● Exercise requirements
Wherever the string "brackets" turns up in the data, copy the whole line.

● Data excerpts
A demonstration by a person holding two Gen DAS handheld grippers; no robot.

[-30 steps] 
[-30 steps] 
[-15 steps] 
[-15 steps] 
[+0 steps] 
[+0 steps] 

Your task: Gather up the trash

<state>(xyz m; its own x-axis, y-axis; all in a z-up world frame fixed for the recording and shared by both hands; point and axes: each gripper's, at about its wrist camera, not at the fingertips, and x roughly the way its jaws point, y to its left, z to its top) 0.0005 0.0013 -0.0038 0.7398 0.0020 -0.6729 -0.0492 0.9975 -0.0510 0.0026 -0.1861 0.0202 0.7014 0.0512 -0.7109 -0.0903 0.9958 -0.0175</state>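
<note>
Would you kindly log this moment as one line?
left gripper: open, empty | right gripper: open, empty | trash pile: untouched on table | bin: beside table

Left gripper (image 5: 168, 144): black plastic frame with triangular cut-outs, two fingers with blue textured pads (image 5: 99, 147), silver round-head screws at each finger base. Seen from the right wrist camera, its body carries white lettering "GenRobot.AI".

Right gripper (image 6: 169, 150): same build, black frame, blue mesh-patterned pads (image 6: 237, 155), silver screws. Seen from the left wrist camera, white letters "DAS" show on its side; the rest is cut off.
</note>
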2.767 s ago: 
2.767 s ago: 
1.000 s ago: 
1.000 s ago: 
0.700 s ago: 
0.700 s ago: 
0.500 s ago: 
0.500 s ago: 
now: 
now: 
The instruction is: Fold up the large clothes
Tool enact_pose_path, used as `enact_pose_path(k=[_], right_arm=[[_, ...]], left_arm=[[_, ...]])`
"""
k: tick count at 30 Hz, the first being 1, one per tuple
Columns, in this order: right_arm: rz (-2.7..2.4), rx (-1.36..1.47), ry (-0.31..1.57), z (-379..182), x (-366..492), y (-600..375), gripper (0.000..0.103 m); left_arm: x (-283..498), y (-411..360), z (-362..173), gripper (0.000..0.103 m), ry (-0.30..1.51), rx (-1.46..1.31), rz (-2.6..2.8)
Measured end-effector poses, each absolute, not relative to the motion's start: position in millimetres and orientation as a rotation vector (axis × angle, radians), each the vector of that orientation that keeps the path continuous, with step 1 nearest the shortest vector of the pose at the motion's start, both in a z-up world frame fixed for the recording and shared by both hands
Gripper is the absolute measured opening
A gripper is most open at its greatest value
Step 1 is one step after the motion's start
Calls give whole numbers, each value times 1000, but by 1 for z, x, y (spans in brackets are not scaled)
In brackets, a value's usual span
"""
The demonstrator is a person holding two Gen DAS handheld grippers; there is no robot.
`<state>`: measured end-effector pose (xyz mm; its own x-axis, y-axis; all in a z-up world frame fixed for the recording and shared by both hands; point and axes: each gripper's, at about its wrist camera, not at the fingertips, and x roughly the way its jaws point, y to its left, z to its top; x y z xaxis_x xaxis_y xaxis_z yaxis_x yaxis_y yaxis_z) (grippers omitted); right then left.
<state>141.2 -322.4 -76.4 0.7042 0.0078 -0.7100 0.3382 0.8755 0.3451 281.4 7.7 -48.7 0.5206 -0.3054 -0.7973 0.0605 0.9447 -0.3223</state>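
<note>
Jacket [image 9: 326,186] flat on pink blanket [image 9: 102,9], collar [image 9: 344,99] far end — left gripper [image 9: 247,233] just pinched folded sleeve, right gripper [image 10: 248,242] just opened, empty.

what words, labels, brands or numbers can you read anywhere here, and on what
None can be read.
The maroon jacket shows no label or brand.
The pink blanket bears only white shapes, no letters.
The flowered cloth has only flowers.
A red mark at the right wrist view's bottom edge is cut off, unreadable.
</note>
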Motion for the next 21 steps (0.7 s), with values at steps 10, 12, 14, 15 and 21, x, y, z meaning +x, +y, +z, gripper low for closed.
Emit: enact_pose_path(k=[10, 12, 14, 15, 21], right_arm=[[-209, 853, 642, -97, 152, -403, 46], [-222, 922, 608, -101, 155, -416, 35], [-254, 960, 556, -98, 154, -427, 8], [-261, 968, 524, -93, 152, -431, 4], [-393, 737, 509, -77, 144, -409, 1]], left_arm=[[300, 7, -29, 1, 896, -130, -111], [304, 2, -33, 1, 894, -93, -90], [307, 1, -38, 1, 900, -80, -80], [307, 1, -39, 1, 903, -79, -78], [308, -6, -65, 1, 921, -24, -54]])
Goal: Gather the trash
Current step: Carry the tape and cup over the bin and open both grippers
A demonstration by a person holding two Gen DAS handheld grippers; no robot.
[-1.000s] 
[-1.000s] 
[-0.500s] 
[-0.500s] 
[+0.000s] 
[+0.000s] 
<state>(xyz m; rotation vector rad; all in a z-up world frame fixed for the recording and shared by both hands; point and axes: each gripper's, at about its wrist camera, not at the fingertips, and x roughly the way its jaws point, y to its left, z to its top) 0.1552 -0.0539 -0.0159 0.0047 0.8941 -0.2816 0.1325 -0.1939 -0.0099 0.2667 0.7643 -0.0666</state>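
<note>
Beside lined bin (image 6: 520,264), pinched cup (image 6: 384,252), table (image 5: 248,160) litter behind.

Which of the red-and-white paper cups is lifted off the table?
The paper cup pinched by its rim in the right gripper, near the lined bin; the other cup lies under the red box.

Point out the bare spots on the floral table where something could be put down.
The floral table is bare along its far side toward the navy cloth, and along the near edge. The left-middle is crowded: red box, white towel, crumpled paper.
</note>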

● Output below
Calls give whole numbers, each value times 1000, but by 1 for z, x, y (spans in brackets are not scaled)
In brackets, a value's usual span

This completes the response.